- **Try it**
Every line from the one with "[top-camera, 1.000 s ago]" up to and including the one with "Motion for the" is to be output exactly as it appears below; pictures are not.

───── Input material ─────

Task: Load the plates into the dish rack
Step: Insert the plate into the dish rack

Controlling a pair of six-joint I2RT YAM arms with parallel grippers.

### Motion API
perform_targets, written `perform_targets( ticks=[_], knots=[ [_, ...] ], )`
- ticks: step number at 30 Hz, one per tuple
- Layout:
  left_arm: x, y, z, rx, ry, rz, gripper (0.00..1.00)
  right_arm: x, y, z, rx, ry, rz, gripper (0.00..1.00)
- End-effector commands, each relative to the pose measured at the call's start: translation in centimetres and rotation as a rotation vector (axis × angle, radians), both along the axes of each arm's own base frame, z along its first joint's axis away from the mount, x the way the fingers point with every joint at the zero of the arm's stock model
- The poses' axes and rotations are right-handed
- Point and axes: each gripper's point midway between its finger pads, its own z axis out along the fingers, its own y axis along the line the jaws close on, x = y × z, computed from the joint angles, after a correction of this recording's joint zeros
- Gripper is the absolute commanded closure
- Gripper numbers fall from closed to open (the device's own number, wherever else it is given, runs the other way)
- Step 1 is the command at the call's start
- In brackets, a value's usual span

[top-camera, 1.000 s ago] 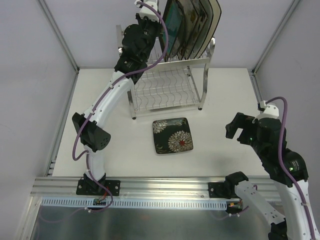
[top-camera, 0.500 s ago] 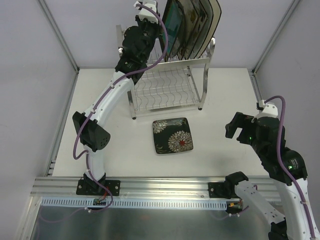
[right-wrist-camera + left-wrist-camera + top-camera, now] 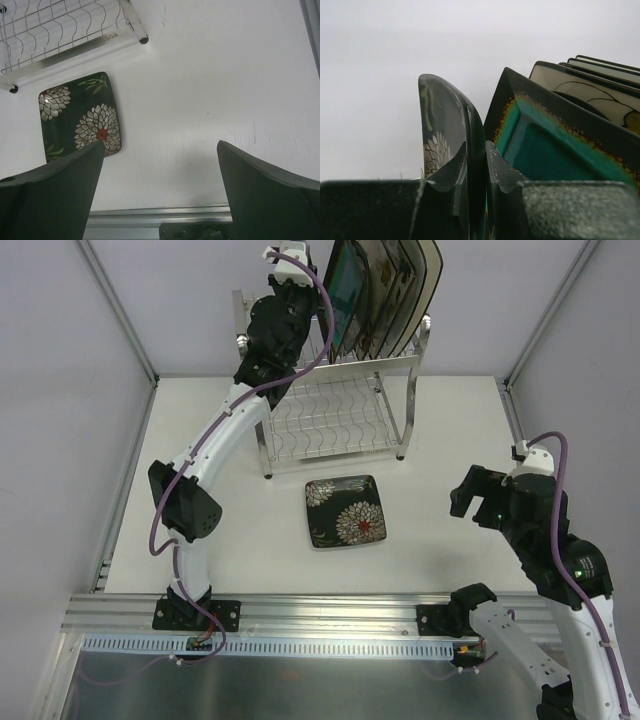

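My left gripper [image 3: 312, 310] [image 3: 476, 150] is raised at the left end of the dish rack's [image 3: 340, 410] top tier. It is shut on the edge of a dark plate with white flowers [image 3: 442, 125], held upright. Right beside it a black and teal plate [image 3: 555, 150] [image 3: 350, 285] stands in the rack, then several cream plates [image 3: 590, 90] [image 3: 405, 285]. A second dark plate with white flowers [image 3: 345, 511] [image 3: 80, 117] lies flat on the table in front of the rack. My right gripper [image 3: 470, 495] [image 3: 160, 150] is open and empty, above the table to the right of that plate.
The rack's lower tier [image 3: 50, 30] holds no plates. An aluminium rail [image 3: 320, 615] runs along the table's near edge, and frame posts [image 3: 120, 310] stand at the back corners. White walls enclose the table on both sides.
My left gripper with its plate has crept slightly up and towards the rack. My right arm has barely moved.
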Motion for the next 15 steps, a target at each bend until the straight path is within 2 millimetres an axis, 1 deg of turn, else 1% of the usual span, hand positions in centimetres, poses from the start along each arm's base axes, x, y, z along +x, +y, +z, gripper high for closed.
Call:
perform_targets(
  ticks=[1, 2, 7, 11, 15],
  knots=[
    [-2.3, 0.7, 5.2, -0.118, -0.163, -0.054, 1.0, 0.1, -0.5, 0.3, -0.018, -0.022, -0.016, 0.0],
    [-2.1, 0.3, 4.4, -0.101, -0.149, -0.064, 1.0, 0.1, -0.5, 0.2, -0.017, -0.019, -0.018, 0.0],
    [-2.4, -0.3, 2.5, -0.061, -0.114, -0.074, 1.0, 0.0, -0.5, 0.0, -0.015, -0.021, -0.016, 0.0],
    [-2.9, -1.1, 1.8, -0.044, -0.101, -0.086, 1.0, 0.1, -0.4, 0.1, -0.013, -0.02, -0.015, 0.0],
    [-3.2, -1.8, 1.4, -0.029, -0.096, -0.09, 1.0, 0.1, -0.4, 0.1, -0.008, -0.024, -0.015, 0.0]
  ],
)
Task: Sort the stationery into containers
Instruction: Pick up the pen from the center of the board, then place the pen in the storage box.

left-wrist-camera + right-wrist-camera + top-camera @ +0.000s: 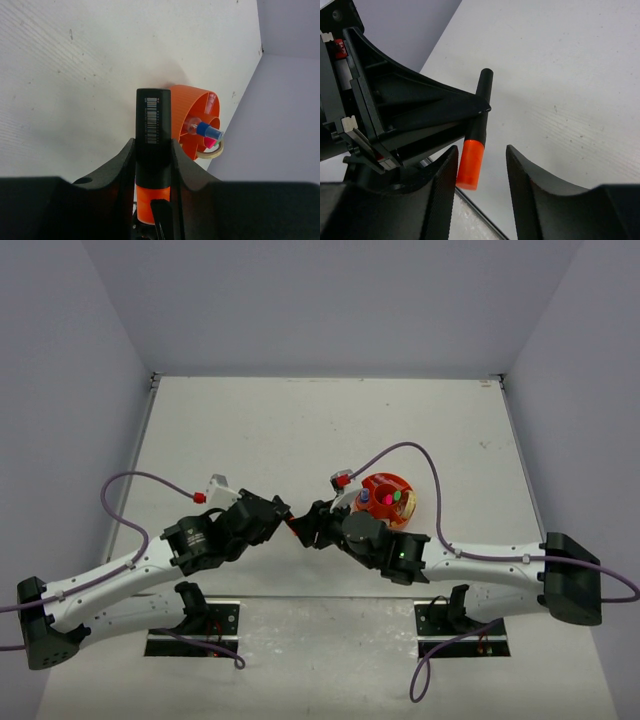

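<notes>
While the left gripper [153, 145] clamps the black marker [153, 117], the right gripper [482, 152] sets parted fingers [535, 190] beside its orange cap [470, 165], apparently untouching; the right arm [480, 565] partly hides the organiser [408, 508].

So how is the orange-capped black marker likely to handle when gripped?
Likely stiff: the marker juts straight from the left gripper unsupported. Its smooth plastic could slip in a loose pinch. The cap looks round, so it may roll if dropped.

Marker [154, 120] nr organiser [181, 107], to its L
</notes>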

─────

- **Answer to this task**
[top-camera, 1.000 s ago] 
[top-camera, 0.500 s ago] 
[right-wrist-camera + left-wrist-camera + top-camera, now] 

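My left gripper [image 3: 312, 310] [image 3: 476, 150] is raised at the left end of the dish rack's [image 3: 340, 410] top tier. It is shut on the edge of a dark plate with white flowers [image 3: 442, 125], held upright. Right beside it a black and teal plate [image 3: 555, 150] [image 3: 350, 285] stands in the rack, then several cream plates [image 3: 590, 90] [image 3: 405, 285]. A second dark plate with white flowers [image 3: 345, 511] [image 3: 80, 117] lies flat on the table in front of the rack. My right gripper [image 3: 470, 495] [image 3: 160, 150] is open and empty, above the table to the right of that plate.
The rack's lower tier [image 3: 50, 30] holds no plates. An aluminium rail [image 3: 320, 615] runs along the table's near edge, and frame posts [image 3: 120, 310] stand at the back corners. White walls enclose the table on both sides.
My left gripper with its plate has crept slightly up and towards the rack. My right arm has barely moved.
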Motion for the next 15 steps, a target at each bend until the straight path is within 2 millimetres an axis, 1 deg of turn, else 1% of the usual span, hand positions in centimetres, poses from the start along each arm's base axes, x, y, z along +x, +y, +z, gripper high for closed.

With the answer given, the exercise is complete.